TEMPO Interaktif,:- Menjelang 25 Desember, warga dunia mulai bersiap merayakan kelahiran Kristus. Begitu pula warga Korea Selatan. Namun, perayaan yang terlalu berlebihan justru memicu ancaman perang dari musuh bebuyutannya: Korea Utara.
Begini ceritanya. Sebelum 2003, warga Korea Selatan memiliki tradisi memajang pohon Natal raksasa lengkap dengan lampu warna-warni di atas bukit Aegibong setinggi 155 meter dari permukaan laut. Bukit ini terletak sekitar 3 kilometer dari perbatasan dengan Korea Utara. Nah, setelah ada perjanjian damai dengan negeri jiran, perayaan itu dihentikan agar tak memicu provokasi.
Namun Kementerian Pertahanan Korea Selatan menyetujui pemasangan tiga pohon Natal untuk mengulang kembali ritual yang telah terhenti selama delapan tahun terakhir. “Kami menghargai kebebasan beribadah,” kata seorang pejabat yang enggan disebut namanya, berdalih. Padahal kebijakan ini diduga karena Korea Selatan hendak membalas dendam atas penembakan kapal yang menewaskan 46 orang pada 2010. Maka perjanjian damai perbatasan pun dibatalkan sepihak.

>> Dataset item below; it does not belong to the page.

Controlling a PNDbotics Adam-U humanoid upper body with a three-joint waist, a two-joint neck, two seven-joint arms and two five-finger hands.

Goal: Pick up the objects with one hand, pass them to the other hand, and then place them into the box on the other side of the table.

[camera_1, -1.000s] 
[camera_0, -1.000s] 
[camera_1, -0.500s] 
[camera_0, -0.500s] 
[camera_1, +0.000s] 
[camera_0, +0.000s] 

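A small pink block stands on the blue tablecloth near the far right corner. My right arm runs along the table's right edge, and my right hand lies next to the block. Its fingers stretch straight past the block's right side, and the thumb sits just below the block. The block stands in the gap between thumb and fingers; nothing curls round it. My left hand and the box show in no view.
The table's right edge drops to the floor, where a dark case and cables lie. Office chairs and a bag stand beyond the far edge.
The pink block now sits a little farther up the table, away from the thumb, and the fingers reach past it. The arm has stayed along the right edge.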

Jika ritual ini jadi berlangsung, kemeriahan Natal dari pohon tersebut dapat dilihat kasat mata dari Kota Kaesong di Korea Utara. Pihak Utara, yang menganut paham komunis, pun menuding Selatan hendak menyebarkan misi Kristen.
Ancaman pun ditebar. “Jika lampu pohon Natal tetap dinyalakan, konsekuensi buruk akan diterima Selatan. Ini tanggung jawab kalian jika terjadi hal yang tak diinginkan,” demikian seperti dilansir situs resmi Korea Utara, Uriminzokkiri, kemarin.